1. Was Wir dir als Buch offenbart haben, ist die Wahrheit, und es bestätigt jene Offenbarungen, die ihm vorausgingen. Wahrlich, Aḷḷāh besitzt vollkommene Kenntnis um Seine Diener und sieht alles.
  2. So haben Wir das Buch jenen Unserer Diener als Erbe gegeben, die Wir auserwählten (d.h. der Gemeinschaft Muḥammads). Unter ihnen gibt es manche, die gegen sich selbst sündigen[1], einige, die den Mittelweg einschlagen[2] und manche, die um die guten Dinge mit Aḷḷāhs Erlaubnis wetteifern[3]. Das (d.h. das Buch als Erbe erhalten zu haben) ist die große Gunst.
  3. Die ewigen Gärten des Paradieses werden sie betreten und darin geschmückt sein mit Armreifen aus Gold und Perlen, und ihre Gewänder werden aus Seide sein.
  4. Und sie werden sagen: „Aller Lobpreis gebührt Aḷḷāh, der allen Kummer von uns genommen hat! Wahrlich, unser Herr ist fürwahr Vergebend, Dankbar!
  5. Er ist es, der uns allein durch Seine Gnade in die ewige Heimstatt hat eingehen lassen, wo uns keinerlei Mühsal noch Müdigkeit trifft.“
  6. Jene aber, die nicht glauben, erwartet das Feuer der Hölle. Kein Ende wird ihnen dort bereitet, sodass sie sterben könnten, und ihr Leid wird ihnen auch nicht erleichtert werden. Auf diese Weise üben Wir an all jenen Vergeltung[4], die undankbar sind.
  7. Dort werden sie schreien: „Unser Herr, hol uns raus und wir werden Gutes tun, anderes als das, was wir früher getan haben!“ (Und Aḷḷāh wird ihnen antworten:) „Haben Wir euch denn nicht ein genügend langes Leben gewährt, sodass ein jeder, der dies wollte, die Möglichkeit hatte, sich zu besinnen? Und ist nicht ein Warner zu euch gekommen? Kostet nun das Leid des Höllenfeuers! Für die Übeltäter aber gibt es keinen, der ihnen (Aḷḷāh gegenüber) helfen könnte.“
  8. Wahrlich, Aḷḷāh kennt alles Verborgene der Himmel und der Erde, und Er weiß fürwahr, was die Menschen in ihren Herzen verbergen.

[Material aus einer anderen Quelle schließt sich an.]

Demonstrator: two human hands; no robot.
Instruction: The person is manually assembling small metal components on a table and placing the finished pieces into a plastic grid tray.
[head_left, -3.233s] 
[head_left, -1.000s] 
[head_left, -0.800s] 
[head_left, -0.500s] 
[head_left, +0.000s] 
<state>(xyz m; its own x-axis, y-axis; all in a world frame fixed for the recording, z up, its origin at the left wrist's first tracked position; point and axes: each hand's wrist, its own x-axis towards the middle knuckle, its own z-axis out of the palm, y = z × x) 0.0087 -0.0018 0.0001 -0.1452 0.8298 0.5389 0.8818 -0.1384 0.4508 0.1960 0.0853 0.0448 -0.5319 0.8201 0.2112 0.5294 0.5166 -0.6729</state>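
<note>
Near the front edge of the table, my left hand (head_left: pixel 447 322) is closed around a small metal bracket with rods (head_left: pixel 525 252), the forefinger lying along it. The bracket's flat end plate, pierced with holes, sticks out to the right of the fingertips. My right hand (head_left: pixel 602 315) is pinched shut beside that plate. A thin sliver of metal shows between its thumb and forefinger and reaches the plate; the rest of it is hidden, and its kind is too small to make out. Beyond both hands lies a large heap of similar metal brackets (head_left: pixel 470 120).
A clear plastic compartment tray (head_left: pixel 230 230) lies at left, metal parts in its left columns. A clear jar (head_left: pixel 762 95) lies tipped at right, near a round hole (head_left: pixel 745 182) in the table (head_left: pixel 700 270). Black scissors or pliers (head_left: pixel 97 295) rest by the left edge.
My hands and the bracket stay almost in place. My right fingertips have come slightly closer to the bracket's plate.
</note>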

[1] Sie sündigen gegen sich selbst, indem sie sich nicht an die Gebote halten und Verbote missachten.

[2] Damit sind jene gemeint, die die Gebote erfüllen und sich vom Verbotenen fernhalten, aber einiges von dem tun, das zwar nicht verboten, aber zu missbilligen ist (makrūh) und manches von dem unterlassen, das zu tun wünschenswert, wenn auch nicht verpflichtend ist (mustaḥabb).

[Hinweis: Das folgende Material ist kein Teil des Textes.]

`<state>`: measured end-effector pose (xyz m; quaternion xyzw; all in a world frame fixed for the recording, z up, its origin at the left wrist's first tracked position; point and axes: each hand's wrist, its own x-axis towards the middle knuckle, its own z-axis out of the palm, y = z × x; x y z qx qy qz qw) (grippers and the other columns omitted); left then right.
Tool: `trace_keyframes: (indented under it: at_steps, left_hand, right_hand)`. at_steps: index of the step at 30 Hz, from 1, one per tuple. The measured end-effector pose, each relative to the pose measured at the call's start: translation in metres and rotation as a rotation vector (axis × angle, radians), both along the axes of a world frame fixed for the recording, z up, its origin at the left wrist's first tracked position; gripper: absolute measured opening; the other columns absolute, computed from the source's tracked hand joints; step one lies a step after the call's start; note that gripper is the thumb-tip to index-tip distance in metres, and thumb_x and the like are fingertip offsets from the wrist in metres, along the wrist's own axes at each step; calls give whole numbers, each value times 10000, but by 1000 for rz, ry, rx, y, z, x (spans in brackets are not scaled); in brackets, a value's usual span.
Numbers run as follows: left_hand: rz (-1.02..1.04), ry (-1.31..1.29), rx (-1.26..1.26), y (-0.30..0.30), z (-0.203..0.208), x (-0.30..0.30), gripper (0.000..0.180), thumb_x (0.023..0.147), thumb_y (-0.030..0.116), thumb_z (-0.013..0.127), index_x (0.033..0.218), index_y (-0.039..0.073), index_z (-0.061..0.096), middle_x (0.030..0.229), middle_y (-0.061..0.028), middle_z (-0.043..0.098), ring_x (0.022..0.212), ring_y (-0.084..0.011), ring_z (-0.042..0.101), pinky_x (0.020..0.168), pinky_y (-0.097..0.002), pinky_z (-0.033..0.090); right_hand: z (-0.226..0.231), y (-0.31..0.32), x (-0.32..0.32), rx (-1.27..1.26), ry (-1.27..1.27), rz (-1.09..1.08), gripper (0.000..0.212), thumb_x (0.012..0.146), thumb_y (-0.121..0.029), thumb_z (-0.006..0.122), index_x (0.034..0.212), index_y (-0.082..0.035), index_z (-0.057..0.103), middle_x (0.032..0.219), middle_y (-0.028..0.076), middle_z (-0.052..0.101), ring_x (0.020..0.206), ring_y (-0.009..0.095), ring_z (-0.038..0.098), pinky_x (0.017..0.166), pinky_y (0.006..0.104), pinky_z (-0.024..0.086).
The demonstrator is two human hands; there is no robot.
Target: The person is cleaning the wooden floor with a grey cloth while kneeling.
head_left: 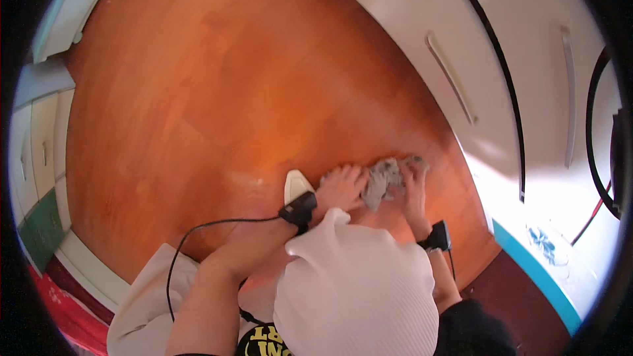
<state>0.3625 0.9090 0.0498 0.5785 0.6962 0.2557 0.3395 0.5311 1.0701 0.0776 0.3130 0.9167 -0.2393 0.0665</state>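
Observation:
A crumpled grey cloth (381, 183) lies on the wooden floor (217, 92) in front of my knee. My left hand (341, 188) rests palm down against the cloth's left side, its fingers stretched out and slightly apart. Curled over the right end of the cloth, my right hand (414, 188) grips it between thumb and fingers. Each wrist carries a black device, the left one (300, 208) with a cable running back along the arm. Beside my left wrist shows the pale tip of a shoe (298, 186).
White cabinet fronts (428, 0) with long handles line the right side. Low down at the right stands a white and turquoise panel (537, 270). Pale drawers (45, 132) and a red fabric (66, 313) are at the left. My covered knee (356, 283) fills the lower middle.

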Motion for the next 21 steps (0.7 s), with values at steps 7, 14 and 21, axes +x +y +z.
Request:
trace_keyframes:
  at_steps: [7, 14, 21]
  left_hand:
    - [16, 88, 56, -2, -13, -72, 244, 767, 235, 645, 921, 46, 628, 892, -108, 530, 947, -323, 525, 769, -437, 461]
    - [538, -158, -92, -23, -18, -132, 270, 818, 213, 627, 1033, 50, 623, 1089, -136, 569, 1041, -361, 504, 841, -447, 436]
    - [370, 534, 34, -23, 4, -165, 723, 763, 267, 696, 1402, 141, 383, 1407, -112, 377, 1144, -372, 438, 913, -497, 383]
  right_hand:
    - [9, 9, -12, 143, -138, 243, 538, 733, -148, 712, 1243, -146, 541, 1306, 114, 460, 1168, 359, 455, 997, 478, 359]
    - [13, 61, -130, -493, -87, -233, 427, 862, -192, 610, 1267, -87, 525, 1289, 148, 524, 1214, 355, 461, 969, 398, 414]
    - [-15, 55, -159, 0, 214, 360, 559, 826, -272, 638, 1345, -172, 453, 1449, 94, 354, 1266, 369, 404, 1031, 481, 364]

[3] Hier sind die gemeint, die sowohl die Gebote, als auch das, was wünschenswert ist, erfüllen und sich sowohl von dem, was verboten als auch von dem, was zu missbilligen ist, fernhalten.

[4] Nach Lesart von Abū ʿAmr: „wird an all jenen Vergeltung geübt“, (yuğzā).